[Tarantool-patches] [PATCH luajit v2 1/1] Fix saved bytecode encapsulated in ELF objects.
Sergey Bronnikov
sergeyb at tarantool.org
Wed May 31 17:50:00 MSK 2023
Hello, Max! Thanks for comments!
Fixed all comments except checks for constant size and offset, fixes
force-pushed.
Sergey
On 5/30/23 12:05, Maxim Kokryashkin wrote:
> Hi, Sergey!
> Thanks for the patch!
> LGTM, except for a few comments below.
>
>
<snipped>
>
> diff --git
> a/test/tarantool-tests/lj-366-strtab-correct-size.test.lua
> b/test/tarantool-tests/lj-366-strtab-correct-size.test.lua
> new file mode 100644
> index 00000000..5dec6751
> --- /dev/null
> +++ b/test/tarantool-tests/lj-366-strtab-correct-size.test.lua
> @@ -0,0 +1,202 @@
> +local tap = require('tap')
> +local test = tap.test('lj-366-strtab-correct-size'):skipcond({
> + -- The test is ELF-specific, and because LuaJIT exports object
> + -- files in ELF format for all operating systems except macOS
> + -- and Windows we skip test on these OSes.
>
> Typo: s/we skip test/we skip it/
>
Fixed!
> + -- See src/jit/bcsave.lua:bcsave_obj.

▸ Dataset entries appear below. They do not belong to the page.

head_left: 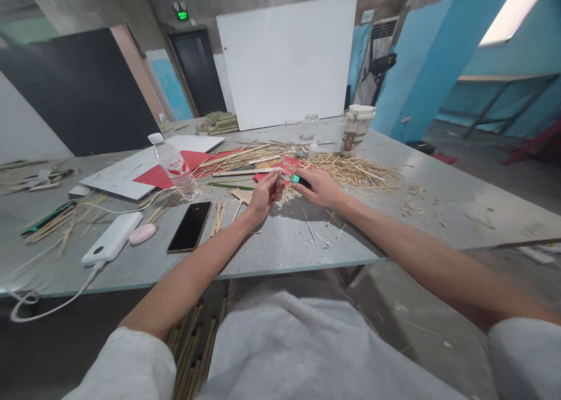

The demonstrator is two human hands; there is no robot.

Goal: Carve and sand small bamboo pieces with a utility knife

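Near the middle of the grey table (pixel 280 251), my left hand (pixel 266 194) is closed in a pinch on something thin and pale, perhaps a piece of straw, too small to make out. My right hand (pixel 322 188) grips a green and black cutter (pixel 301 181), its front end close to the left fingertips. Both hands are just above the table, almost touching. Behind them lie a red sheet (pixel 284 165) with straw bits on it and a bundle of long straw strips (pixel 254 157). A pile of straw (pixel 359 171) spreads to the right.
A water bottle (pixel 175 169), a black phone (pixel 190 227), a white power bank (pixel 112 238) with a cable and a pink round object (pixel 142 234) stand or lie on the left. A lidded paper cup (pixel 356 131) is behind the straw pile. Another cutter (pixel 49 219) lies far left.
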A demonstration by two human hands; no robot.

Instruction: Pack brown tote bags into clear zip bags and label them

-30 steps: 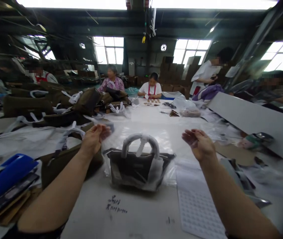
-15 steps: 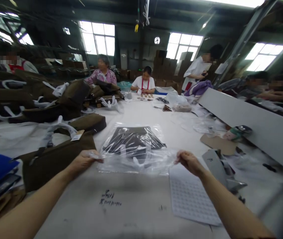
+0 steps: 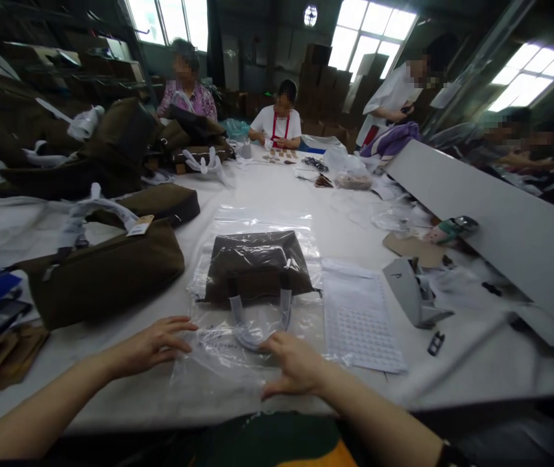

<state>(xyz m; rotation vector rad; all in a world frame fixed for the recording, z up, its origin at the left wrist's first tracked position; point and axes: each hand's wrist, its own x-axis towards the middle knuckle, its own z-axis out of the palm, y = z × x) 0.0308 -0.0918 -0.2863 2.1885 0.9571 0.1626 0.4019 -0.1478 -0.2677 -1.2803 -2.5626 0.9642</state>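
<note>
A dark brown handbag [image 3: 257, 264] lies flat inside a clear plastic bag [image 3: 228, 224] on the white table in front of me. Its wrapped handle [image 3: 245, 334] curves toward me under the film. At the plastic bag's left edge, my left hand [image 3: 157, 344] has its fingers stretched out and apart. My right hand [image 3: 294, 366] rests on the near part of the plastic, beside the handle, with thumb and fingers spread. Another brown handbag [image 3: 106, 275] with a paper tag [image 3: 139, 226] lies to the left of the plastic bag.
A printed sheet of labels [image 3: 364, 318] lies right of the plastic bag, with a tape dispenser [image 3: 413, 292] beyond it. A white board [image 3: 495, 233] runs along the right side. Brown bags are heaped at the left. A co-worker [image 3: 279, 123] sits at the far end.
Both hands have let go of the plastic bag's corners, and the plastic now lies flatter and nearer to me. My right hand has moved left onto it. The view has tilted down.
</note>
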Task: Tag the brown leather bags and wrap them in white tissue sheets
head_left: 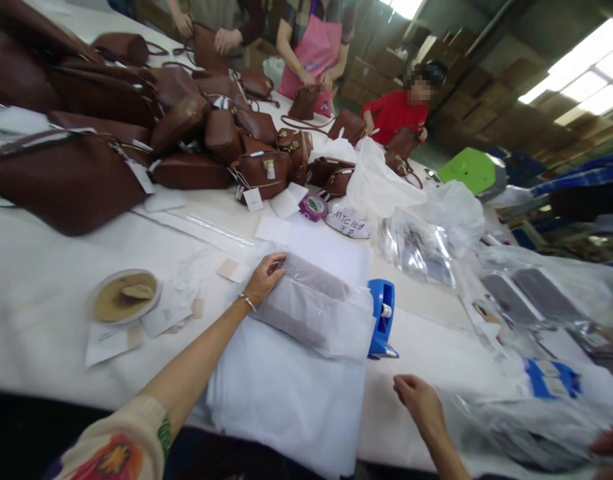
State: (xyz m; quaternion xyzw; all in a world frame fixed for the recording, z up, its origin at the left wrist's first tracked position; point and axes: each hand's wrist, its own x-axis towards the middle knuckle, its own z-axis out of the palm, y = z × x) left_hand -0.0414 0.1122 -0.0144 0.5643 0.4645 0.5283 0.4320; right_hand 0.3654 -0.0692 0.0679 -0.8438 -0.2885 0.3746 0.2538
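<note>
A flat grey-brown item in thin white tissue paper (306, 303) lies in front of me on a stack of white tissue sheets (286, 400). My left hand (265, 280) is at its upper left corner, fingers curled over the edge. To the right of the stack is a blue tape dispenser (382, 320) with its cutter end toward me. Below it, my right hand (419, 398) hovers over the white tabletop, thumb and fingers pressed together. Whatever is in that pinch, if anything, is too small to make out.
Brown handbags (61, 180) are heaped across the far left. A bowl of yellowish paste (123, 298) stands left, beside paper tags (166, 313). Right are plastic bags (416, 243), grey flat pieces (546, 293) and another blue dispenser (553, 378). Several people work across the table.
</note>
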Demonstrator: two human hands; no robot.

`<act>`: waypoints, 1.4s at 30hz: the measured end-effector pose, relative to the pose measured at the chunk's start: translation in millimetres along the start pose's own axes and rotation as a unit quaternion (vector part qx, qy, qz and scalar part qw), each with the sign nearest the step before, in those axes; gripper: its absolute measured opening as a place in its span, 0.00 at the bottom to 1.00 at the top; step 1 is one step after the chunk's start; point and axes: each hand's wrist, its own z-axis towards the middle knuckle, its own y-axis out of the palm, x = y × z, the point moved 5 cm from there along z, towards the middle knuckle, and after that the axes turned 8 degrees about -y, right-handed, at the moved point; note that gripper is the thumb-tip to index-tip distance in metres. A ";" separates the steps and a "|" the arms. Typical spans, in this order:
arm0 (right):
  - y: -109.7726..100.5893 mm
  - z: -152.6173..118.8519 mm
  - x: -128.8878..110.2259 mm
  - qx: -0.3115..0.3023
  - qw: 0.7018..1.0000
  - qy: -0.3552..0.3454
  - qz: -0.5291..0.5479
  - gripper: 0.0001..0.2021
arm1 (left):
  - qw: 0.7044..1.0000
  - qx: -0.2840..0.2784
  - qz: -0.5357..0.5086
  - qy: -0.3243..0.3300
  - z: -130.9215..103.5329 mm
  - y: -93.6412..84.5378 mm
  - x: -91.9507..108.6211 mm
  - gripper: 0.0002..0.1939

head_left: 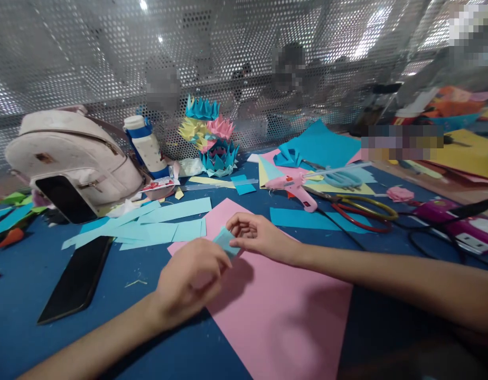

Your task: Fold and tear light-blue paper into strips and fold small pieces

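A small folded piece of light blue paper (224,241) is pinched between the thumb and fingers of my right hand (262,237), above a large pink sheet (283,301). My left hand (194,279) is beside its lower left edge, fingers curled and blurred by motion; whether they grip the paper, I cannot tell. Light blue paper strips (149,229) lie overlapping beyond my left hand. Past my right hand are a pink glue gun (293,190) with a clear glue stick in its back and scissors (365,208) with red and yellow handles.
A black phone (75,285) lies at left. Behind it stand a pale backpack (69,153), with another phone (65,198) leaning on it, and a white bottle (147,148). Folded paper flowers (208,134) stand by the perforated metal wall. A magenta power strip (460,227) and cables are at right.
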 end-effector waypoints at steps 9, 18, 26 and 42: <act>-4.4 -0.6 4.0 -0.008 1.000 0.005 0.002 0.12 | 0.996 -0.021 -0.076 -0.031 32.6 0.6 -14.5 0.14; -5.5 -1.9 6.3 -0.014 1.000 0.018 0.018 0.12 | 0.996 -0.017 -0.072 -0.050 32.2 -1.6 -16.7 0.15; -6.2 -1.3 7.2 -0.011 1.000 0.011 0.008 0.13 | 0.994 -0.016 -0.082 -0.064 32.4 -0.4 -18.1 0.18; -7.8 -1.0 7.9 -0.005 1.000 0.003 0.003 0.12 | 0.998 -0.013 -0.054 -0.016 34.9 -3.2 -21.7 0.14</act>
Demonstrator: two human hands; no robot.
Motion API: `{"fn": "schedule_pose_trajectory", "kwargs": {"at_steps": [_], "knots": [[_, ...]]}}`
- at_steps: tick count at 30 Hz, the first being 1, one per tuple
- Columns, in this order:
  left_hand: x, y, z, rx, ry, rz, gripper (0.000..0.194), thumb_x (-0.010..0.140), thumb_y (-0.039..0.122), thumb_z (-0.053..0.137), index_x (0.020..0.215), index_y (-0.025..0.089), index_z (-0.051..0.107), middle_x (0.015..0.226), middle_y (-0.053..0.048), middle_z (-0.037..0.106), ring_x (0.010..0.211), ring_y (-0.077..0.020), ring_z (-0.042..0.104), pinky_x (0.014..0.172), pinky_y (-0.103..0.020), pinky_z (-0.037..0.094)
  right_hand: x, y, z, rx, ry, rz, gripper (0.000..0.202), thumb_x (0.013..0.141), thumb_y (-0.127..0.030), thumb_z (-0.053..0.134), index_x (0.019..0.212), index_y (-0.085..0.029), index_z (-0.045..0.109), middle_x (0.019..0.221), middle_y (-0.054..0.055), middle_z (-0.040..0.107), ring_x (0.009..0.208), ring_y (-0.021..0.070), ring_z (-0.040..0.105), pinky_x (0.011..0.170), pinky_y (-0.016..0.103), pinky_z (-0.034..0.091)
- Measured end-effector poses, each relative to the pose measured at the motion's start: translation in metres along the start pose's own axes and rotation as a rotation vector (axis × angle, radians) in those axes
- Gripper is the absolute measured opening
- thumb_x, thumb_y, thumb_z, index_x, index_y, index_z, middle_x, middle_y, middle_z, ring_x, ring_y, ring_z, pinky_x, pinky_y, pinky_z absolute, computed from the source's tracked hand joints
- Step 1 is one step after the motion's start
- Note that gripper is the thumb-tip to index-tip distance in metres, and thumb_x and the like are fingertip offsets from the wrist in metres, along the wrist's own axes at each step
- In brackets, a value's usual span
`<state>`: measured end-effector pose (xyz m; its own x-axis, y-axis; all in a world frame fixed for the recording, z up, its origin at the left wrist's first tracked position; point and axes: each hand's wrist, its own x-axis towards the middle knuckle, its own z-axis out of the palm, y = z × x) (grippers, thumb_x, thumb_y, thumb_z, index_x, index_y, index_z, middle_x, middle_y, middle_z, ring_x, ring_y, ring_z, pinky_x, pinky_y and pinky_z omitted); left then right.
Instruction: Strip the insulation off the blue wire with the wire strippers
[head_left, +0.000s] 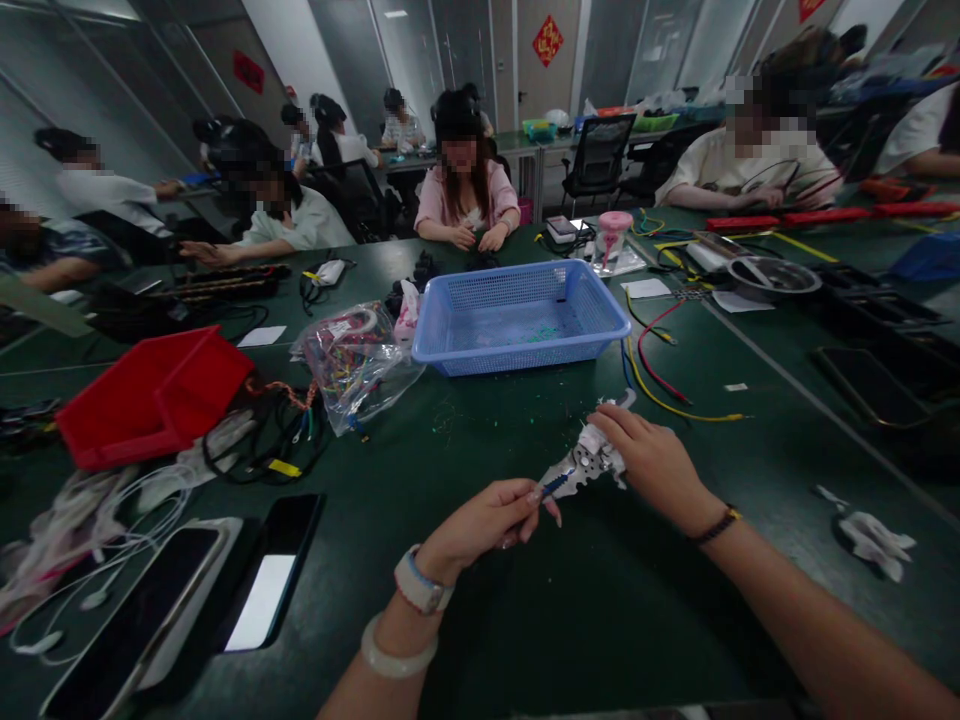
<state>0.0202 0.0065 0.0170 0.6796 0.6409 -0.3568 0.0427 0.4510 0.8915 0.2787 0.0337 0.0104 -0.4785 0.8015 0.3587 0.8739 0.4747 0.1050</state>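
Wire strippers (581,464) with a silvery toothed head and white-wrapped handles are held over the green table. My right hand (651,455) is closed around the handles, its fingers over the wrapping. My left hand (491,518) is closed in a pinch at the nose of the tool. A narrow blue strip shows along the jaws there; whether it is a wire or part of the tool I cannot tell. Just beyond the hands stands a blue plastic basket (517,358) with small green bits inside. Tiny green scraps dot the table before it.
Yellow and red cables (660,385) lie right of the basket. To its left are a clear bag of wires (356,360) and a red bin (154,395). Two phones (274,570) (142,630) and white earphones lie near left, crumpled white tissue (877,540) near right. People sit across the table.
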Motion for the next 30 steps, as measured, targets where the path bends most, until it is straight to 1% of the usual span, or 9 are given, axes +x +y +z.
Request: {"fn": "schedule_pose_trajectory", "kwargs": {"at_steps": [5, 11, 20, 24, 30], "knots": [[0.000, 0.000, 0.000, -0.030, -0.002, -0.011, 0.032, 0.091, 0.042, 0.051, 0.095, 0.013, 0.061, 0.057, 0.006, 0.045, 0.042, -0.0043, 0.029, 0.039, -0.018, 0.018, -0.003, -0.001, 0.004, 0.037, -0.005, 0.034, 0.048, 0.081, -0.004, 0.044, 0.128, -0.016, 0.052, 0.133, 0.014, 0.056, 0.098, 0.0228, 0.065, 0.076, 0.033, 0.053], [0.001, 0.000, -0.002, -0.027, -0.009, -0.031, 0.033, 0.091, 0.043, 0.051, 0.096, 0.012, 0.061, 0.058, 0.006, 0.044, 0.041, -0.0039, 0.028, 0.039, -0.018, 0.017, -0.003, -0.001, 0.007, 0.081, -0.018, 0.039, 0.054, 0.080, -0.002, 0.044, 0.132, -0.017, 0.049, 0.137, 0.013, 0.052, 0.101, 0.0222, 0.064, 0.079, 0.033, 0.053], [0.003, -0.003, -0.002, -0.035, -0.029, -0.033, 0.032, 0.092, 0.041, 0.050, 0.096, 0.012, 0.062, 0.057, 0.006, 0.045, 0.040, -0.0038, 0.029, 0.038, -0.017, 0.018, -0.007, -0.001, 0.011, 0.093, -0.040, 0.046, 0.058, 0.080, -0.003, 0.044, 0.136, -0.018, 0.044, 0.141, 0.013, 0.048, 0.097, 0.0224, 0.066, 0.073, 0.032, 0.054], [0.003, -0.003, -0.004, -0.017, -0.032, -0.045, 0.032, 0.093, 0.041, 0.048, 0.097, 0.012, 0.062, 0.057, 0.006, 0.045, 0.040, -0.0039, 0.030, 0.038, -0.017, 0.019, -0.007, -0.001, 0.013, 0.092, -0.048, 0.040, 0.054, 0.081, -0.005, 0.046, 0.133, -0.017, 0.047, 0.138, 0.014, 0.051, 0.095, 0.0229, 0.066, 0.076, 0.034, 0.054], [0.002, -0.002, -0.004, -0.015, -0.025, -0.033, 0.031, 0.092, 0.040, 0.050, 0.095, 0.012, 0.062, 0.057, 0.006, 0.045, 0.041, -0.0041, 0.030, 0.038, -0.017, 0.019, -0.008, 0.002, 0.014, 0.090, -0.032, 0.010, 0.043, 0.081, -0.005, 0.049, 0.122, -0.016, 0.054, 0.126, 0.014, 0.058, 0.099, 0.0228, 0.063, 0.083, 0.035, 0.051]]}}
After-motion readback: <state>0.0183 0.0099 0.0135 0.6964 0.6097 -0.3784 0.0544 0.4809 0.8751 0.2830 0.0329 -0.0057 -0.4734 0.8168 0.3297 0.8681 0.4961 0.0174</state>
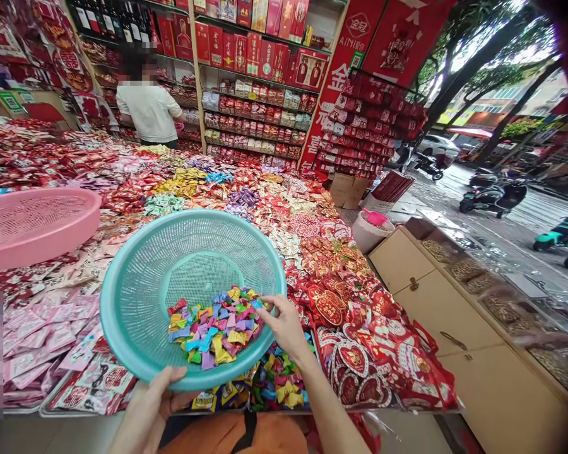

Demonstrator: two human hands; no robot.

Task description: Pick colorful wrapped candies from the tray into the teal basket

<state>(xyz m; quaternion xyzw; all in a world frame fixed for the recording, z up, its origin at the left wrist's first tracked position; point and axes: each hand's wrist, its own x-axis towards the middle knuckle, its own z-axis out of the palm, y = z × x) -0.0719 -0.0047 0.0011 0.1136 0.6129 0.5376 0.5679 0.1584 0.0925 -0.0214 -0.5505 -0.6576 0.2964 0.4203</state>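
Observation:
A round turquoise plastic basket point(132, 315) is tilted toward me over the counter. Inside, small wrapped candies point(218, 325) in blue, yellow, purple, pink and green lie heaped on its near right side. My left hand point(156, 400) grips the near rim, thumb on top and fingers beneath. Over the right rim reaches my right hand point(284, 325), its fingers bent together at the edge of the heap, with a blue candy at the tips. Under the basket, loose candies point(286, 381) of similar colours lie in a tray, partly hidden.
A pink basket point(76, 217) stands at left. Red packets point(360, 340) and pink packets point(38, 340) cover the counter around me. A person in a white shirt point(146, 113) stands by shelves at the back. At right are wooden cabinets point(449, 315) and a street with scooters point(495, 192).

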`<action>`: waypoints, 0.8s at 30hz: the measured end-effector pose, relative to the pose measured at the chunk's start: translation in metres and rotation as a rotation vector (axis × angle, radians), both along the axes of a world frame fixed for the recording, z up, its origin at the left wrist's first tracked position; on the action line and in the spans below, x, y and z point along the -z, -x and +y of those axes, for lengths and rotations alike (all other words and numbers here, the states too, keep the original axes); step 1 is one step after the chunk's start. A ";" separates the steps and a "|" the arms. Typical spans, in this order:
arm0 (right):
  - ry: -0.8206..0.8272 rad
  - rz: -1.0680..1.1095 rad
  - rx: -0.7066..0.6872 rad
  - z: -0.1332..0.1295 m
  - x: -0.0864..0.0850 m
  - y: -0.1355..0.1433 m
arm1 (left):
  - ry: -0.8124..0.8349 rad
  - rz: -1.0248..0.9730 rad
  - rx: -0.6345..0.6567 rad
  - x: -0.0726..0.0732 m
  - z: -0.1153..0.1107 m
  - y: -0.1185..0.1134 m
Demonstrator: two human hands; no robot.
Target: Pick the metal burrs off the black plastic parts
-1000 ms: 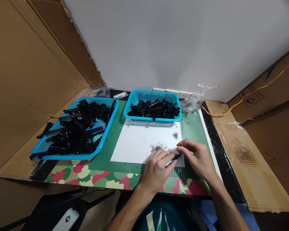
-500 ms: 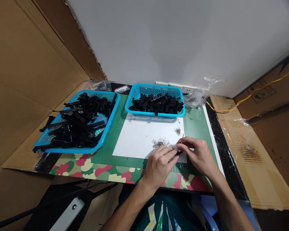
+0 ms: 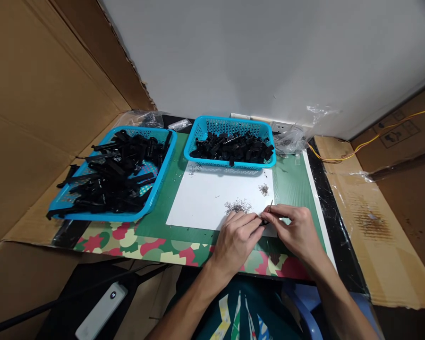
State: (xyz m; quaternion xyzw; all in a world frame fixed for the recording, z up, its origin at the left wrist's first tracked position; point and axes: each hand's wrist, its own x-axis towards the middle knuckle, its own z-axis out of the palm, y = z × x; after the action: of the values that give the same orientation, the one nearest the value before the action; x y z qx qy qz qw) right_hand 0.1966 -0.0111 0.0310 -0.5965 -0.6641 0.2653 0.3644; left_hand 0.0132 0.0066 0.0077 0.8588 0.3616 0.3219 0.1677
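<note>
Over the near edge of a white sheet, my left hand is closed around a small black plastic part, mostly hidden by the fingers. Close against it, my right hand pinches a thin dark rod-like tool, which sticks up past the fingertips. The fingertips of both hands meet at the black part. Just beyond my left hand is a pile of tiny bent wire pieces. A smaller wire pile lies beyond my right hand.
A blue basket of small black parts stands at the back. Another blue basket, heaped with longer black parts, is on the left. Clear plastic bags lie by the wall. Cardboard borders the right side, with yellow wire.
The view has shifted slightly. Both hands stay together at the black part, with only small finger movement; the thin tool remains in the right-hand pinch.
</note>
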 end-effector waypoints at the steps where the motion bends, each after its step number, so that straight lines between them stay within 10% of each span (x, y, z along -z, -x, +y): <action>1: 0.023 0.028 0.011 -0.001 0.000 -0.001 | 0.002 -0.002 0.009 0.000 0.000 0.000; 14: 0.051 0.156 0.240 -0.016 -0.019 -0.014 | 0.204 -0.236 -0.086 -0.002 0.000 0.005; 24: 0.203 -0.020 0.138 -0.008 0.015 -0.009 | 0.510 -0.637 -0.301 0.007 -0.003 0.009</action>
State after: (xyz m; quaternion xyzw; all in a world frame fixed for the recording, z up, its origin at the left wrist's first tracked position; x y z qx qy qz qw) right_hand 0.2056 -0.0193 0.0164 -0.6771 -0.5949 0.2995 0.3130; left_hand 0.0040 0.0039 0.0004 0.5853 0.4809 0.4922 0.4288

> + ['Disabled on Windows'] = jit.os == 'Windows',
> + ['Disabled on macOS'] = jit.os == 'OSX',
> +})
> +
> +local ffi = require 'ffi'
> +
> +-- Command below exports bytecode as an object file in ELF
> format:
> +-- $ luajit -b -n 'lango_team' -e 'print()' xxx.obj
> +-- $ file xxx.obj
> +-- xxx.obj: ELF 64-bit LSB relocatable, x86-64, version 1
> (SYSV), not stripped
> +--
> +-- With read_elf(1) it is possible displaying the entries in
> symbol table
>
> Typo: s/possible displaying the entries/possible to display entries/
>
Fixed!
> +-- section of the file, if it has one. Object file contains a
> single symbol
>
> Typo: s/a single symbol/the single symbol/
>
> +-- with name 'luaJIT_BC_lango_team':
> +--
> +-- $ readelf --symbols xxx.obj
> +--
> +-- Symbol table '.symtab' contains 2 entries:
> +-- Num: Value Size Type Bind Vis Ndx Name
> +-- 0: 0000000000000000 0 NOTYPE LOCAL DEFAULT UND
> +-- 1: 0000000000000000 66 OBJECT GLOBAL DEFAULT 4
> luaJIT_BC_lango_team
> +--
> +-- and displaying the information contained in the file's
> section headers, if
>
> Typo: s/and to display/
>
Fixed!
> Also, that sentence seems to be a continuation for the previous
> sentence about
> `readelf`’s functionality, however it is completely detached from
> it both by the
> setence inbetween them and grammatically. I suggest moving the
> demonstration
> of `.symtab` contents after the introduction of readelf’s
> functionality, to improve
> readability.
>
> +-- it has any. For our purposes we are interesting in section
> .symtab,
>
> Typo: s/are interesting in section .symtab/are interested in
> .symtab section/
>
Fixed!
> +-- so other sections snipped in the output:
>
> Typo: s/sections snipped/sections are snipped/
>
Fixed!
> +--
> +-- $ readelf --section-headers xxx.obj
> +-- There are 6 section headers, starting at offset 0x40:
> +--
> +-- Section Headers:
> +-- [Nr] Name Type Address Offset
> +-- Size EntSize Flags Link Info Align
> +-- ...
> +--
> +-- [ 3] .strtab STRTAB 0000000000000000 00000223
> +-- 0000000000000016 0000000000000000 0 0 1
> +-- ...
> +-- Reference numbers for strtab offset and size could be
> obtained with
> +-- readelf(1). Note that number system of these numbers are
> hexadecimal.
> +
> +local expected_strtab_size = 0x16
> +local expected_strtab_offset = 0x223
> +local module_name = 'lango_team'
>
> Simple value constants should be uppercased.
>
Fixed.
> +
> +-- Symbol name prefix for LuaJIT bytecode defined in bcsave.lua.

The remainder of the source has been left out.